Required work:
Give back all of the data exactly. Leave nothing out.
━━━
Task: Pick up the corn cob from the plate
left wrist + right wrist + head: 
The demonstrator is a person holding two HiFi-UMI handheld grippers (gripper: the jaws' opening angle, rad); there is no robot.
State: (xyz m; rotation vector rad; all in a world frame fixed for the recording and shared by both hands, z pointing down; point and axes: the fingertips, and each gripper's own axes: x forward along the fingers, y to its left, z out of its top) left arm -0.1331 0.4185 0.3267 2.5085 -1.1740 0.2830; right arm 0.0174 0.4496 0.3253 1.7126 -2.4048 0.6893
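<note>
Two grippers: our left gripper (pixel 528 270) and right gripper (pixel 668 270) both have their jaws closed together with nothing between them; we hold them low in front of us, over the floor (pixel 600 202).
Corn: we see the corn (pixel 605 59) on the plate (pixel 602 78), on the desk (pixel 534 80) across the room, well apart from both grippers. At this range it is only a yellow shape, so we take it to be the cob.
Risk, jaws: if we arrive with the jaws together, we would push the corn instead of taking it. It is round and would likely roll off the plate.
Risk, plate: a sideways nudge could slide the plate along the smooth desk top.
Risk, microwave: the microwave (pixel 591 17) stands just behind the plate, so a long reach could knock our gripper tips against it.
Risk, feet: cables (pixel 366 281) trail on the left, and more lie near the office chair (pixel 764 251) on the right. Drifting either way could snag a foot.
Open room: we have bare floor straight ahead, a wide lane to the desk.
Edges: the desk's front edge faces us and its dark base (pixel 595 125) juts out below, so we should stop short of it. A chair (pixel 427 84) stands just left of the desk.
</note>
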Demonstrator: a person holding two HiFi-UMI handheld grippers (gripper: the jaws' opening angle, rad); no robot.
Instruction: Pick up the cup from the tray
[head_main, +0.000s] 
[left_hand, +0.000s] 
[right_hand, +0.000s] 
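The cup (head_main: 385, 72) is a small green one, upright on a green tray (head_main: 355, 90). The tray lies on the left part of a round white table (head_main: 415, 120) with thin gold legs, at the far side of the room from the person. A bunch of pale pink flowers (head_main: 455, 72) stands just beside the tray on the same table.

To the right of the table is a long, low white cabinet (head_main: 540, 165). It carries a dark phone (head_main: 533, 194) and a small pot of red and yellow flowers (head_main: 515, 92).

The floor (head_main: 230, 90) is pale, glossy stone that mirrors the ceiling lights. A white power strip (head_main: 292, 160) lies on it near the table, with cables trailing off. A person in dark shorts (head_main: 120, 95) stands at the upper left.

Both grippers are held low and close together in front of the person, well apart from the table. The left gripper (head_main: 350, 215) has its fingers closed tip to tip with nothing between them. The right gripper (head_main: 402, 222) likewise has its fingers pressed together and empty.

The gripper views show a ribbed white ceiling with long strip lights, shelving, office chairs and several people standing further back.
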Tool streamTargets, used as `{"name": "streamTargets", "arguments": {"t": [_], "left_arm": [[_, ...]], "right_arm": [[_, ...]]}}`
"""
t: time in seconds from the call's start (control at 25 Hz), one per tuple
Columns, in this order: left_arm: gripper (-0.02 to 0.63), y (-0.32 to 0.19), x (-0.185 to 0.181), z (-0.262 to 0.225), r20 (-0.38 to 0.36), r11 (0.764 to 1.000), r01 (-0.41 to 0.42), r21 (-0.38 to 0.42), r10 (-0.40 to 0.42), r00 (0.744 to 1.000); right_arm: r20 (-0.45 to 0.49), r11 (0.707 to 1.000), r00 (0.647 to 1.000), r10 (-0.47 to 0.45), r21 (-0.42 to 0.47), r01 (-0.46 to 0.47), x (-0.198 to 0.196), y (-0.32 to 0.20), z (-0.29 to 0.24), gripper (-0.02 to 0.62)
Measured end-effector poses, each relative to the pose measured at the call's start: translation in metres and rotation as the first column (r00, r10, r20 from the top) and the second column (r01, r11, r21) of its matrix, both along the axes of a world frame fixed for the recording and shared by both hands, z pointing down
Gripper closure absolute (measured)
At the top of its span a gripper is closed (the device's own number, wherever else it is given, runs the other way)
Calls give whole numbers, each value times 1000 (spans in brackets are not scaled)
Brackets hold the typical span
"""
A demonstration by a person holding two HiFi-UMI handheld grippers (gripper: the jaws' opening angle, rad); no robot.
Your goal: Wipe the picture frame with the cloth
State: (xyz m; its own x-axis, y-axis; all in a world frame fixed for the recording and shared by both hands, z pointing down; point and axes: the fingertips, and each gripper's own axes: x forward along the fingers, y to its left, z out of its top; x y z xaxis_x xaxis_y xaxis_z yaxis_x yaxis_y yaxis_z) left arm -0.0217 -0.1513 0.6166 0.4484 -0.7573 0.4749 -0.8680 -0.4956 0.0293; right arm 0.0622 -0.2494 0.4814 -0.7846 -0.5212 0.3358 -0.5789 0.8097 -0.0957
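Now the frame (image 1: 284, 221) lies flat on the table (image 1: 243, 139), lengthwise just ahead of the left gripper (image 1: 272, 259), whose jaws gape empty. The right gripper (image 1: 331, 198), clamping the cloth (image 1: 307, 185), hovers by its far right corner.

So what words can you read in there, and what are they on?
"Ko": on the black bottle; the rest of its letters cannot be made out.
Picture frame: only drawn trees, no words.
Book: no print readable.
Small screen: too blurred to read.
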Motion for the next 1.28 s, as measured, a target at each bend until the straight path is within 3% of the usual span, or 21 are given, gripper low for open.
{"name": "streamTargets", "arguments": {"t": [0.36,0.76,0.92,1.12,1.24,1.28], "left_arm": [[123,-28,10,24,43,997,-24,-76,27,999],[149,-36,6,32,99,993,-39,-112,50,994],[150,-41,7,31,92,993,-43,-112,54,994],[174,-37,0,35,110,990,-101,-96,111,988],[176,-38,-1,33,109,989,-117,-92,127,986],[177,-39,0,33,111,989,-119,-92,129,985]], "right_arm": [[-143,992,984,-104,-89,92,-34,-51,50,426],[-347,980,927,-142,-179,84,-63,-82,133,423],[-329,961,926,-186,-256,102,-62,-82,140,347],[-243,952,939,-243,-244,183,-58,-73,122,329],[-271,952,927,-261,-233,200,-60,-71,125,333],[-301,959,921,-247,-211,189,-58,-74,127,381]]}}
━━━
The answer:
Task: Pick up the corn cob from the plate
left wrist + right wrist + head: 
The demonstrator is a person holding two HiFi-UMI handheld grippers (gripper: the jaws' opening angle, rad); there is no robot.
State: (xyz m; rotation vector rad; all in a world frame fixed for the recording and shared by both hands, z pointing down; point and axes: the fingertips, and each gripper's own axes: x forward along the fingers, y to its left, z out of its top) left arm -0.1331 0.4185 0.3267 2.5085 -1.1740 0.2830; right arm 0.0174 0.4496 0.3253 1.7126 -2.4048 0.6893
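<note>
Two grippers: our left gripper (pixel 528 270) and right gripper (pixel 668 270) both have their jaws closed together with nothing between them; we hold them low in front of us, over the floor (pixel 600 202).
Corn: we see the corn (pixel 605 59) on the plate (pixel 602 78), on the desk (pixel 534 80) across the room, well apart from both grippers. At this range it is only a yellow shape, so we take it to be the cob.
Risk, jaws: if we arrive with the jaws together, we would push the corn instead of taking it. It is round and would likely roll off the plate.
Risk, plate: a sideways nudge could slide the plate along the smooth desk top.
Risk, microwave: the microwave (pixel 591 17) stands just behind the plate, so a long reach could knock our gripper tips against it.
Risk, feet: cables (pixel 366 281) trail on the left, and more lie near the office chair (pixel 764 251) on the right. Drifting either way could snag a foot.
Open room: we have bare floor straight ahead, a wide lane to the desk.
Edges: the desk's front edge faces us and its dark base (pixel 595 125) juts out below, so we should stop short of it. A chair (pixel 427 84) stands just left of the desk.
</note>
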Demonstrator: a person holding two HiFi-UMI handheld grippers (gripper: the jaws' opening angle, rad); no robot.
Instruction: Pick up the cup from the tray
[head_main, +0.000s] 
[left_hand, +0.000s] 
[right_hand, +0.000s] 
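The cup (head_main: 385, 72) is a small green one, upright on a green tray (head_main: 355, 90). The tray lies on the left part of a round white table (head_main: 415, 120) with thin gold legs, at the far side of the room from the person. A bunch of pale pink flowers (head_main: 455, 72) stands just beside the tray on the same table.

To the right of the table is a long, low white cabinet (head_main: 540, 165). It carries a dark phone (head_main: 533, 194) and a small pot of red and yellow flowers (head_main: 515, 92).

The floor (head_main: 230, 90) is pale, glossy stone that mirrors the ceiling lights. A white power strip (head_main: 292, 160) lies on it near the table, with cables trailing off. A person in dark shorts (head_main: 120, 95) stands at the upper left.

Both grippers are held low and close together in front of the person, well apart from the table. The left gripper (head_main: 350, 215) has its fingers closed tip to tip with nothing between them. The right gripper (head_main: 402, 222) likewise has its fingers pressed together and empty.

The gripper views show a ribbed white ceiling with long strip lights, shelving, office chairs and several people standing further back.
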Tool streamTargets, used as `{"name": "streamTargets", "arguments": {"t": [_], "left_arm": [[_, ...]], "right_arm": [[_, ...]]}}`
"""
t: time in seconds from the call's start (control at 25 Hz), one per tuple
Columns, in this order: left_arm: gripper (-0.02 to 0.63), y (-0.32 to 0.19), x (-0.185 to 0.181), z (-0.262 to 0.225), r20 (-0.38 to 0.36), r11 (0.764 to 1.000), r01 (-0.41 to 0.42), r21 (-0.38 to 0.42), r10 (-0.40 to 0.42), r00 (0.744 to 1.000); right_arm: r20 (-0.45 to 0.49), r11 (0.707 to 1.000), r00 (0.647 to 1.000), r10 (-0.47 to 0.45), r21 (-0.42 to 0.47), r01 (-0.46 to 0.47), x (-0.198 to 0.196), y (-0.32 to 0.20), z (-0.29 to 0.24), gripper (-0.02 to 0.62)
Measured end-effector poses, each relative to the pose measured at the call's start: translation in metres and rotation as the first column (r00, r10, r20 from the top) and the second column (r01, r11, r21) of its matrix, both along the axes of a world frame fixed for the recording and shared by both hands, z pointing down
Gripper closure absolute (measured)
At the top of its span a gripper is closed (the device's own number, wherever else it is given, runs the other way)
Calls give whole numbers, each value times 1000 (spans in brackets are not scaled)
Brackets hold the typical span
"""
A demonstration by a person holding two HiFi-UMI handheld grippers (gripper: the jaws' opening angle, rad); no robot.
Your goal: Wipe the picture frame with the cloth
State: (xyz m; its own x-axis, y-axis; all in a world frame fixed for the recording and shared by both hands, z pointing down; point and axes: the fingertips, and each gripper's own axes: x forward along the fingers, y to its left, z out of its top; x y z xaxis_x xaxis_y xaxis_z yaxis_x yaxis_y yaxis_z) left arm -0.0217 -0.1513 0.6166 0.4484 -0.7573 0.4749 -0.8680 -0.4956 0.0293; right arm 0.0622 -0.2494 0.4814 -0.7846 -0.5212 0.3358 -0.5789 0.8097 -0.0957
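Now the frame (image 1: 284, 221) lies flat on the table (image 1: 243, 139), lengthwise just ahead of the left gripper (image 1: 272, 259), whose jaws gape empty. The right gripper (image 1: 331, 198), clamping the cloth (image 1: 307, 185), hovers by its far right corner.

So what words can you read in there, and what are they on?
"Ko": on the black bottle; the rest of its letters cannot be made out.
Picture frame: only drawn trees, no words.
Book: no print readable.
Small screen: too blurred to read.
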Motion for the next 1.28 s, as measured, a target at each bend until the straight path is within 3% of the usual span, or 21 are given, gripper low for open.
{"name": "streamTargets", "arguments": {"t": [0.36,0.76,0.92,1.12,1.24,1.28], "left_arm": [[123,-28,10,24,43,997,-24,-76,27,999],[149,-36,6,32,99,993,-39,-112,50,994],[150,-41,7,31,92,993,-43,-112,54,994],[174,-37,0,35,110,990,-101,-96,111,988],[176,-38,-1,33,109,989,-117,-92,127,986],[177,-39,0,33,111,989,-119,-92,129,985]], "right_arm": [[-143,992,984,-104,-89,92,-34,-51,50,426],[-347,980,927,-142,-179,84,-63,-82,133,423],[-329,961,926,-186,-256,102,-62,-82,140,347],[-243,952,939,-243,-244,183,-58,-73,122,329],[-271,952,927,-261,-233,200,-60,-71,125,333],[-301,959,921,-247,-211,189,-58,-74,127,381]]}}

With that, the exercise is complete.